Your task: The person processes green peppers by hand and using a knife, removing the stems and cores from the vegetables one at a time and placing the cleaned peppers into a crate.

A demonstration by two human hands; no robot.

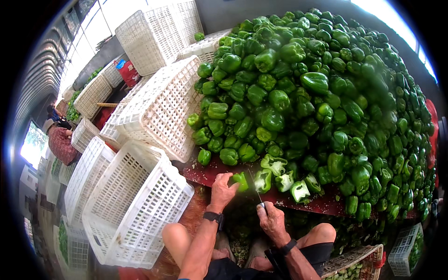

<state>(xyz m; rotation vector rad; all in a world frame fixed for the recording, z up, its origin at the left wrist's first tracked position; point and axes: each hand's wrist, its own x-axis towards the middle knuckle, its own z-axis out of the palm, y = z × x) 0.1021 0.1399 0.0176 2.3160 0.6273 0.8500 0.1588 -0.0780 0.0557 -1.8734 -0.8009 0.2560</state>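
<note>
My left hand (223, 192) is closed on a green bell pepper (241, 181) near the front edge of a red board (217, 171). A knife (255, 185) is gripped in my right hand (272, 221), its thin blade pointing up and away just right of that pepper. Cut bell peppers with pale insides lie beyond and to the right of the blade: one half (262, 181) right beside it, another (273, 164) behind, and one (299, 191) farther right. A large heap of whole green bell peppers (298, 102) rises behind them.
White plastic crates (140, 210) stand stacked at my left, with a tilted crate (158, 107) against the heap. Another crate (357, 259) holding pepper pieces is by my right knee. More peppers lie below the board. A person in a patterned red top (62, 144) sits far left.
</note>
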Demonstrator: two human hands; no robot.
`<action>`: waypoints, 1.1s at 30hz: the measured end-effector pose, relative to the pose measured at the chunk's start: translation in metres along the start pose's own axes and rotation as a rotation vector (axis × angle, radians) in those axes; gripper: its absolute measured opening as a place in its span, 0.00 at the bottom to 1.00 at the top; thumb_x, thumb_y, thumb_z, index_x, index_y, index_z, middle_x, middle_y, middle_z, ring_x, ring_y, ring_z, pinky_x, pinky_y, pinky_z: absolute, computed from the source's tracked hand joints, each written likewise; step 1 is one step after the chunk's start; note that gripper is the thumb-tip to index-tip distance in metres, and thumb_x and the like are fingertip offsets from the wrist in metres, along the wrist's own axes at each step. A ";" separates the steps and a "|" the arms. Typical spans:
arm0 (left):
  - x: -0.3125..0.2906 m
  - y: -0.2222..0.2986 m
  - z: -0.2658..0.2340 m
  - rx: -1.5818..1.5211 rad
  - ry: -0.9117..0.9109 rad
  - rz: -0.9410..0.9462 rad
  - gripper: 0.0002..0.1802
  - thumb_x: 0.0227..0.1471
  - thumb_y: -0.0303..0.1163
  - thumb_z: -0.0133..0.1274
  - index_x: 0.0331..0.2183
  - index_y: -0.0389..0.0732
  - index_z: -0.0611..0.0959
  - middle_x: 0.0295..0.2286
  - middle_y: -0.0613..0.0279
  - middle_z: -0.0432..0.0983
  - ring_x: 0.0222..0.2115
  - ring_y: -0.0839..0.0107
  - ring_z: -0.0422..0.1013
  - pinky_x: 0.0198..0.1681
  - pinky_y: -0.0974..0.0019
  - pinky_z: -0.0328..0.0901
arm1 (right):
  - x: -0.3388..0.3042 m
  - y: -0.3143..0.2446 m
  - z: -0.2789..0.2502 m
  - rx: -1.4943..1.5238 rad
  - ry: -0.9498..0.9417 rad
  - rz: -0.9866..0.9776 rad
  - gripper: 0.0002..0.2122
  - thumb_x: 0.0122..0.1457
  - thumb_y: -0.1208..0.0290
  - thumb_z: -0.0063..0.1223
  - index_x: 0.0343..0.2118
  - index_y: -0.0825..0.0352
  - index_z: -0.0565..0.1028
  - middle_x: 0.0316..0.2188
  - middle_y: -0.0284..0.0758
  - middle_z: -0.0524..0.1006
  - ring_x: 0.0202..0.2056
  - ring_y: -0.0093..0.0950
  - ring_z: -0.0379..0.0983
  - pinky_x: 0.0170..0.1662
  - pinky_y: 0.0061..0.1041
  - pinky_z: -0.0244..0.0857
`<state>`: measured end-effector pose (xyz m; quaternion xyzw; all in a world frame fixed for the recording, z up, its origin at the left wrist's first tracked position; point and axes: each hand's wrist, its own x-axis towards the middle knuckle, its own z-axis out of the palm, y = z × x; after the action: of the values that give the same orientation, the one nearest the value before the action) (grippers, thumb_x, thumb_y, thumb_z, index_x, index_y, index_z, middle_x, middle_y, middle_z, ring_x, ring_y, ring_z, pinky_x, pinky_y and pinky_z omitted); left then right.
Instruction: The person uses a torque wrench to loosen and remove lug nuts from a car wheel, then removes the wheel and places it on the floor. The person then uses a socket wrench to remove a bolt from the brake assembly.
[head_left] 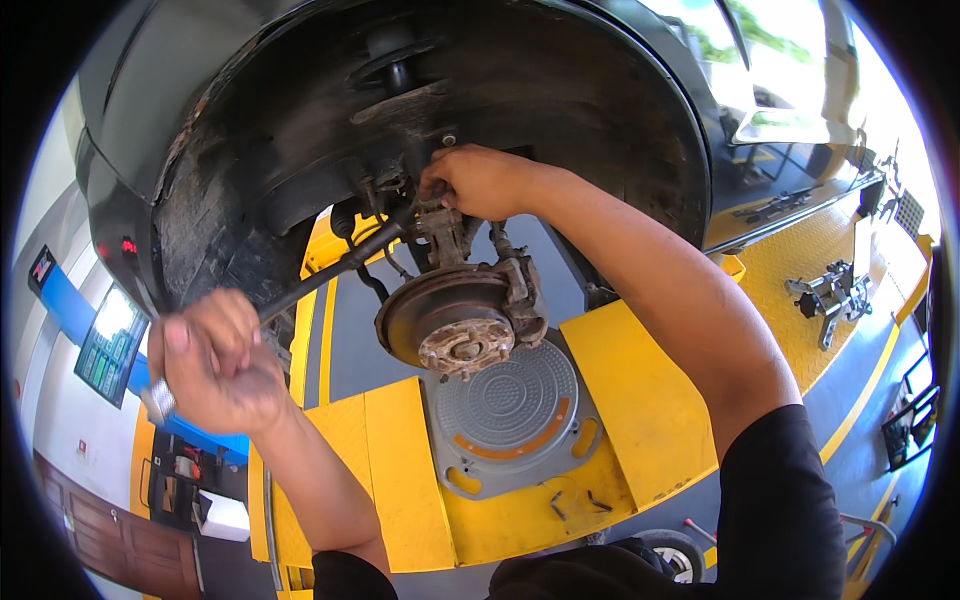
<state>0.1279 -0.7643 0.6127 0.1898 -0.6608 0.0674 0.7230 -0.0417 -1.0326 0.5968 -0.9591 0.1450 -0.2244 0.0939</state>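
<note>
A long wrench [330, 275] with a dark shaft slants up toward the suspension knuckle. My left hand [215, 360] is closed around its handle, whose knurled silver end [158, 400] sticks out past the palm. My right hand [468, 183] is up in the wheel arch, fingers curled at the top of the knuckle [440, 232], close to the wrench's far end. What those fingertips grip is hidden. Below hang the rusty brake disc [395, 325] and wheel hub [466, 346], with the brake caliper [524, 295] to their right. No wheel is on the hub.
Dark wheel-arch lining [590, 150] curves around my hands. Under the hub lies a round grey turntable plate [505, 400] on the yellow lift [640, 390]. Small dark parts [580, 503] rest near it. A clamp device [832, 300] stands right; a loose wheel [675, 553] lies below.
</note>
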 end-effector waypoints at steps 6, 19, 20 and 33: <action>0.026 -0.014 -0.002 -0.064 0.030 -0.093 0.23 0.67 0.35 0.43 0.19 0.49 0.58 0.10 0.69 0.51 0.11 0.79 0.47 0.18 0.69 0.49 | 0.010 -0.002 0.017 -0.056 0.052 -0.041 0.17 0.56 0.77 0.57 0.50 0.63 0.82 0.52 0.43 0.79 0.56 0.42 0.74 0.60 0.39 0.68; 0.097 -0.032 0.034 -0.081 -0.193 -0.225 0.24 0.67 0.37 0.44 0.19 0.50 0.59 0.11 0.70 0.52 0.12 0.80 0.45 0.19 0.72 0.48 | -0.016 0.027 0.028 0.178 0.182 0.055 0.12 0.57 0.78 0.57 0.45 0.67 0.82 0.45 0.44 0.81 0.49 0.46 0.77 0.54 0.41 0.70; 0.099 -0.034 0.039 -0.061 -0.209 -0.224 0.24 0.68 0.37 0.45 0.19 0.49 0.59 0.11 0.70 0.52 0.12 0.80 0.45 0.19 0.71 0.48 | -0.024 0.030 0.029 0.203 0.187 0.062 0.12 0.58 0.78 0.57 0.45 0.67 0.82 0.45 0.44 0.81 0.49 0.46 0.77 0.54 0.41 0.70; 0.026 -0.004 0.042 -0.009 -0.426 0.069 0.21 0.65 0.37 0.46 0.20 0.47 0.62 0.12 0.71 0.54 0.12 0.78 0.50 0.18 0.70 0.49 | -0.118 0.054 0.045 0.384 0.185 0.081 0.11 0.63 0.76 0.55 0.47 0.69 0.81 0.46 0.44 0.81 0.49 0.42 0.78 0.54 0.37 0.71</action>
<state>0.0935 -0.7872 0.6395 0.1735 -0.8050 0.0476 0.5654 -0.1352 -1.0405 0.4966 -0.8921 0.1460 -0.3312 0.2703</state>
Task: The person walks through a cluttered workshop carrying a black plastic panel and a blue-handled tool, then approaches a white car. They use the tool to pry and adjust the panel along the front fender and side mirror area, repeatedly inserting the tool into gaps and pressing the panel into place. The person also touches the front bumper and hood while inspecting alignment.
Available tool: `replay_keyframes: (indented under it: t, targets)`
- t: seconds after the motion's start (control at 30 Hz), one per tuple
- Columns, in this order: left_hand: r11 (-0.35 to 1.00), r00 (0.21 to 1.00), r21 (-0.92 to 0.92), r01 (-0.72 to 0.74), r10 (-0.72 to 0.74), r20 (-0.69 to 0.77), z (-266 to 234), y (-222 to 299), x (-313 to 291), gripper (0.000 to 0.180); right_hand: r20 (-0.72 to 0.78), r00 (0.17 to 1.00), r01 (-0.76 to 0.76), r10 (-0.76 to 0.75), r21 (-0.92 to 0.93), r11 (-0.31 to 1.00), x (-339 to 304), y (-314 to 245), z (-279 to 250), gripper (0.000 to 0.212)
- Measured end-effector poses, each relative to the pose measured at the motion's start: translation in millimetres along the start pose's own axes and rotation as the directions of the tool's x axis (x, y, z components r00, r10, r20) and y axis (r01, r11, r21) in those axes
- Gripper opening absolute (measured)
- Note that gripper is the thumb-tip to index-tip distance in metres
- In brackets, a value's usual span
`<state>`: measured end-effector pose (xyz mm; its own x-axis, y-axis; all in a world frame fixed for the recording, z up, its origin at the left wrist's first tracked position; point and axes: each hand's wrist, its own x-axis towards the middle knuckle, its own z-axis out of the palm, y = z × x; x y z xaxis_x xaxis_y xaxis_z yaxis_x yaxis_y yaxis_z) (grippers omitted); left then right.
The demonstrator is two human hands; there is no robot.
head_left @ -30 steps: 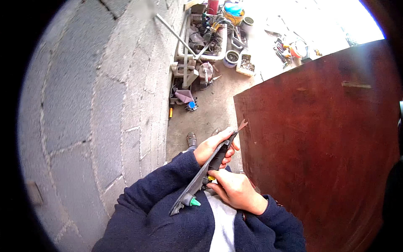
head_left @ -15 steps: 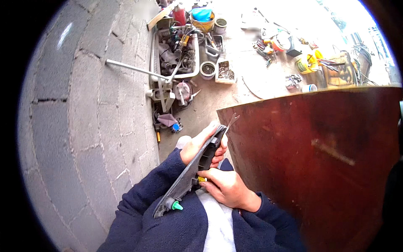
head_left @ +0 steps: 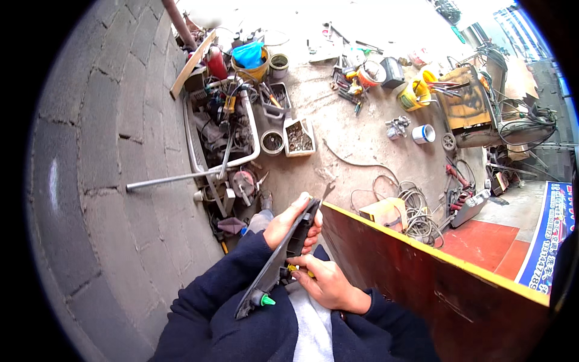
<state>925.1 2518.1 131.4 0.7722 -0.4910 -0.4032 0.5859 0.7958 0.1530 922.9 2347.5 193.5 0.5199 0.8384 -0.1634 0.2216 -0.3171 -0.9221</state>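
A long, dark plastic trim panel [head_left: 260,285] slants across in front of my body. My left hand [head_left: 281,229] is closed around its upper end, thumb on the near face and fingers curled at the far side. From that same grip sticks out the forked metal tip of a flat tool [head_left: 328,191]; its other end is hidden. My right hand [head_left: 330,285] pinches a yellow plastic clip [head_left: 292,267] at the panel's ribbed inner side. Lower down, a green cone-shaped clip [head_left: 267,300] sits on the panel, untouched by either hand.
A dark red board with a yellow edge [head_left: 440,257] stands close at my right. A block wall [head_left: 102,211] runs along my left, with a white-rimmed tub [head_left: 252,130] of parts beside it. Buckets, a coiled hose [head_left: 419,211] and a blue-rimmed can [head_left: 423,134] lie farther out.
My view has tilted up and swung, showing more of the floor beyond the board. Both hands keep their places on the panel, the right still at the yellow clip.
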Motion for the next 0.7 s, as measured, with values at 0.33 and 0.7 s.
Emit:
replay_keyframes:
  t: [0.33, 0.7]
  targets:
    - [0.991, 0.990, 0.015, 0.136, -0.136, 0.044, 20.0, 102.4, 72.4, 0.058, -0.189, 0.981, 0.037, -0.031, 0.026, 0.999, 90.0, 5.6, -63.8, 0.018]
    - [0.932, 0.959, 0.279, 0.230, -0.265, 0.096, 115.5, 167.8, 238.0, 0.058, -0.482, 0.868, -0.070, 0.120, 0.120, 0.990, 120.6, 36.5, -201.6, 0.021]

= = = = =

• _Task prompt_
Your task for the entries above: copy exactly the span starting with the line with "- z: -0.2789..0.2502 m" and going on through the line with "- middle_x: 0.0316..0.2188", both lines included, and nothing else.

• _Expected output_
  - z: -0.2789..0.2502 m
  - rx: -1.4943..1.5238 rad
  - ry: -0.9498..0.9417 rad
  - rz: -0.9866..0.9776 rad
  - gripper: 0.0002..0.2122
  - thumb_x: 0.0122..0.1457
  - thumb_y: -0.1208..0.0290
  - thumb_z: -0.0063..0.1223
  - index_x: 0.0343..0.2118
  - index_y: -0.0825..0.0352
  - index_z: -0.0565..0.1028
  - middle_x: 0.0316..0.2188

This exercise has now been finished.